When you reach the line containing "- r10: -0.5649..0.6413" in the data below, begin returning lines exactly as written, and stop once the line containing "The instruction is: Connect" has been returned.

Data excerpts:
····················

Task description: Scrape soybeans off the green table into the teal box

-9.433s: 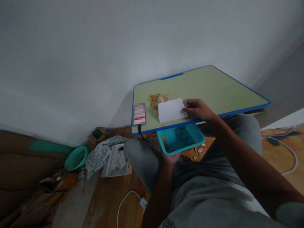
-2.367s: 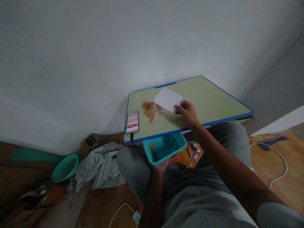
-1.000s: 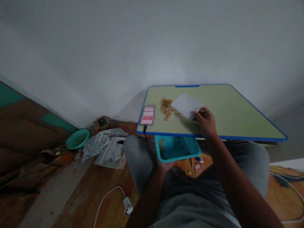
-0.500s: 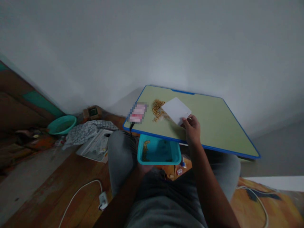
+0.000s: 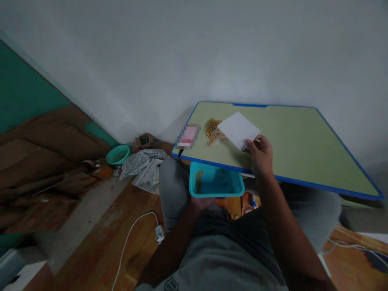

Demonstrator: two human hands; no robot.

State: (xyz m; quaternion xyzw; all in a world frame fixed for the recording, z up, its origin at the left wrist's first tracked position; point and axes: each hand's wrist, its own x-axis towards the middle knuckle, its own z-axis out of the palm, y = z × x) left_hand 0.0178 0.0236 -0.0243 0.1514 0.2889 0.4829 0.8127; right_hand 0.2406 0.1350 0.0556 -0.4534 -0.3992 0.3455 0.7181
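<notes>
My right hand (image 5: 261,152) pinches the near corner of a thin white square card (image 5: 239,130), tilted over the table (image 5: 303,141). Just left of the card lies a heap of small yellow beans, like soybeans (image 5: 211,128), on the pale green tabletop. Below the table's near edge, my left hand (image 5: 202,203) supports a turquoise plastic basin (image 5: 218,182) from underneath; most of its fingers are hidden. A short band of beans (image 5: 199,182) rests along the basin's left side.
A blurred pink card (image 5: 188,136) with a black strap lies at the table's left end. On the floor to the left are a green bowl (image 5: 117,154), a checked cloth (image 5: 142,162), a cardboard box (image 5: 144,140) and a white cable with a plug (image 5: 159,233).
The head view has turned left, so everything sits further right in the picture. Both hands keep their holds, and the bean heap looks much the same.
</notes>
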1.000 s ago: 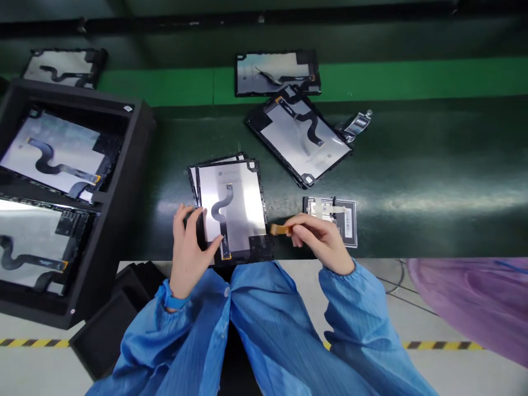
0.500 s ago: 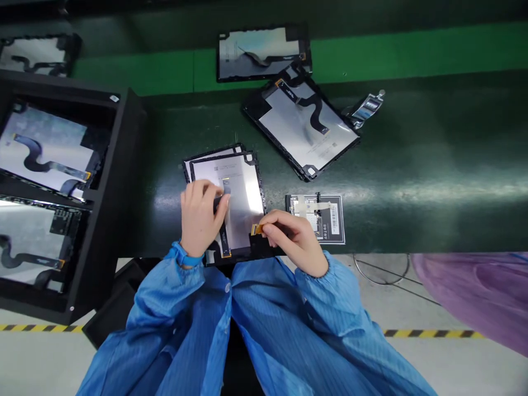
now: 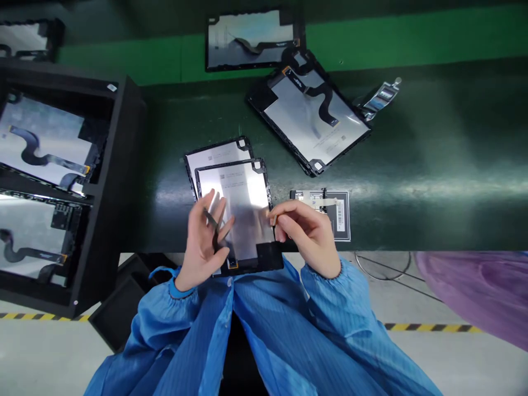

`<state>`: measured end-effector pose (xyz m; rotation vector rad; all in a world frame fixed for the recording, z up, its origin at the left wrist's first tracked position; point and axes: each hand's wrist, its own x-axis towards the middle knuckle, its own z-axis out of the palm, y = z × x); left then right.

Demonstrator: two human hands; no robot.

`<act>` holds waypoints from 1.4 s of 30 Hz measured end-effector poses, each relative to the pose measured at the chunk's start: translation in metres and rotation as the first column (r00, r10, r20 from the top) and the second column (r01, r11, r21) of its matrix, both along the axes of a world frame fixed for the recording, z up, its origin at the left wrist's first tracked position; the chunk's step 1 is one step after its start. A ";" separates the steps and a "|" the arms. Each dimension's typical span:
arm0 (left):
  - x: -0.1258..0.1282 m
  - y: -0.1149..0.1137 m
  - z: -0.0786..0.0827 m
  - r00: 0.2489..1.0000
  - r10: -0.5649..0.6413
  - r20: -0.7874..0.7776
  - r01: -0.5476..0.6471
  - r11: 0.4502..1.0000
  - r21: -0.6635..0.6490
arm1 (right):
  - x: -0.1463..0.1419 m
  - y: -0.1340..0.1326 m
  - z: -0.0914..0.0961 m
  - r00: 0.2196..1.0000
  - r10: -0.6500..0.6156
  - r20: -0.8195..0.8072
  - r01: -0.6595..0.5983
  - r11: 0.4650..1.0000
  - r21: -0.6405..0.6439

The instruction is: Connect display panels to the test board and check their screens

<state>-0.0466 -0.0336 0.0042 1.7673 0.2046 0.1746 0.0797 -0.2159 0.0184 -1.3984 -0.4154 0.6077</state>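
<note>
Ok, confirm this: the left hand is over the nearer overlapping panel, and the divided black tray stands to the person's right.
No: the divided black tray stands to the person's left, as the head view shows. The left hand is indeed over the nearer overlapping panel.

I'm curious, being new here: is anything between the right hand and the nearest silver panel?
Nothing visible, apart from the small tan piece it pinches. The right hand is at the right edge of the silver panel; whether they touch, I cannot tell. The left hand is over the panel's left side.
</note>
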 end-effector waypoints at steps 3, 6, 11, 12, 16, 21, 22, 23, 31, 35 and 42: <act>0.000 0.000 -0.002 0.992 0.096 -0.076 -0.111 0.968 -0.225 | -0.002 0.002 0.003 1.000 0.004 0.006 -0.004 1.000 -0.003; 0.008 0.007 0.005 0.992 -0.035 -0.122 -0.020 0.903 -0.429 | -0.004 0.005 0.005 1.000 0.006 0.020 -0.006 1.000 -0.012; 0.029 0.011 0.028 0.899 -0.399 -0.182 0.149 0.668 -0.729 | -0.006 0.006 0.006 0.999 0.000 0.036 0.003 0.998 -0.065; 0.032 0.009 0.031 0.877 -0.437 -0.199 0.156 0.651 -0.743 | -0.006 0.006 0.006 0.999 -0.007 0.048 0.011 0.997 -0.075; 0.035 -0.002 0.031 0.935 -0.292 -0.203 0.063 0.698 -0.713 | -0.007 0.006 0.006 0.991 -0.023 0.134 0.040 0.991 -0.129; 0.033 -0.019 0.020 0.975 0.196 -0.101 -0.219 0.914 -0.340 | -0.009 0.006 0.008 0.980 -0.035 0.198 0.069 0.983 -0.168; 0.033 -0.021 0.019 0.966 0.248 -0.066 -0.257 0.933 -0.252 | -0.009 0.006 0.008 0.978 -0.036 0.207 0.073 0.982 -0.173; 0.033 -0.022 0.019 0.961 0.272 -0.041 -0.275 0.944 -0.185 | -0.010 0.006 0.008 0.976 -0.036 0.214 0.076 0.981 -0.178; 0.034 -0.023 0.023 0.976 0.217 -0.037 -0.219 0.973 -0.073 | -0.011 0.006 0.010 0.963 -0.010 0.270 0.072 0.973 -0.220; 0.036 -0.023 0.026 0.981 0.191 -0.030 -0.193 0.979 -0.061 | -0.011 0.005 0.010 0.950 0.025 0.312 0.050 0.972 -0.231; 0.038 -0.024 0.030 0.979 0.196 -0.053 -0.197 0.980 -0.016 | -0.012 0.004 0.007 0.926 0.054 0.373 0.031 0.975 -0.221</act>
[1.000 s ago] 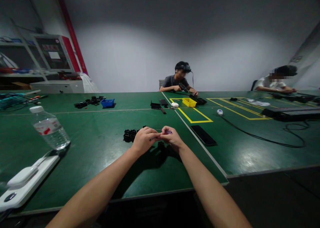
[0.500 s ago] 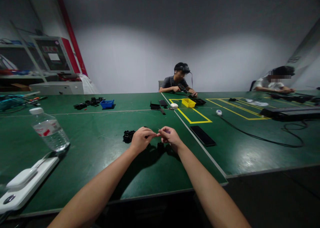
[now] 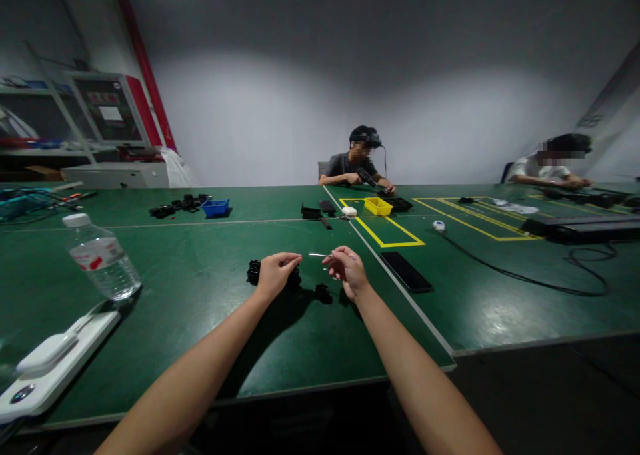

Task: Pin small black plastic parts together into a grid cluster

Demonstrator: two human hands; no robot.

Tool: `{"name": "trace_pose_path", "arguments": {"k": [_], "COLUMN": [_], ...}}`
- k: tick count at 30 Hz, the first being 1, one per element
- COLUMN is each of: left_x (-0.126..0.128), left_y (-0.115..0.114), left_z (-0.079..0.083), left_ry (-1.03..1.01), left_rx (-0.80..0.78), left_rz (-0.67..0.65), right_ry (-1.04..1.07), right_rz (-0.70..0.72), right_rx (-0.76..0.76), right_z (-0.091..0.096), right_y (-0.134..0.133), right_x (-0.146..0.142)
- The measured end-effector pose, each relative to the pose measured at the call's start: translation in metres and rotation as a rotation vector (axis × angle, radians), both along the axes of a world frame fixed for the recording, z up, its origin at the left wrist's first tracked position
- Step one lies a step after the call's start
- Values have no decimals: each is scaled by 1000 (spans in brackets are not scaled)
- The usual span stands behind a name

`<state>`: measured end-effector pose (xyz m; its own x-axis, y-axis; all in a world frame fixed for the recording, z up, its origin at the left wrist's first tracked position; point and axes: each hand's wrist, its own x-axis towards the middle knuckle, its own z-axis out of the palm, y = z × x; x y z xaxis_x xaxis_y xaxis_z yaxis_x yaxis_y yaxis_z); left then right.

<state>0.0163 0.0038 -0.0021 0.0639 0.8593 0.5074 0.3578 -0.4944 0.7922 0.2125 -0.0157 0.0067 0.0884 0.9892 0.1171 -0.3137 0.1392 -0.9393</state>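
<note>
My right hand pinches a thin silvery rod, whose tip points left. A small pale bit shows under its fingers, too small to name. My left hand is closed, thumb and forefinger pressed together just left of the rod's tip. Whatever it may hold is too small to make out. Behind and beside the left hand lies a cluster of black parts, partly hidden by it. Between the two hands, a smaller black part rests on the green table.
A black phone lies to the right. Beyond are a blue bin, a yellow bin and black pieces. At left stand a water bottle and a white power strip. Two people sit across the table.
My hands were touching at the fingertips and have moved apart. The silvery rod now shows in my right hand, and the small black part below is more exposed.
</note>
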Motion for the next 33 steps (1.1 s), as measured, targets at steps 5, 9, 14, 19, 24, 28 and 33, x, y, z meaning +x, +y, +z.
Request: {"name": "trace_pose_path", "arguments": {"k": [5,9,14,19,24,28,33], "left_x": [1,1,1,1,1,0,1], "left_y": [0,0,1,1,0,1,1], "left_z": [-1,0,-1,-3,-1,0,1], "left_ry": [-15,-27,-37,-36,-38,-72,-137], "left_rx": [-9,-22,-39,-37,-61,-89,-125], "left_rz": [-19,-35,-47,-77,-88,-111,-129], "right_ry": [-35,-54,-44,-45,-26,-8,-17], "right_rz": [72,84,68,115,137,171,198], "right_rx": [2,14,20,28,32,34,57], "right_z": [1,2,1,1,0,0,-1], "right_y": [-3,-3,-2,-3,-4,-4,-5], "right_x": [-2,-4,-4,-4,-6,-6,-6]}}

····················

_Completed task_
  - r10: -0.5649..0.6413
  - r20: -0.7874..0.7776
  - r01: -0.5476..0.6471
  - r11: 0.4502..1.0000
  - r21: -0.6635..0.6490
arm1 (right):
  - x: -0.1463..0.1419 m
  - y: -0.1340..0.1326 m
  - z: -0.0914..0.0961 m
  - r00: 0.2196..1.0000
  - r10: -0.6500..0.6156
  - r20: -0.8195..0.8072
  - r01: -0.6595..0.5983
  - r11: 0.4650..1.0000
  - r21: -0.6405..0.6439

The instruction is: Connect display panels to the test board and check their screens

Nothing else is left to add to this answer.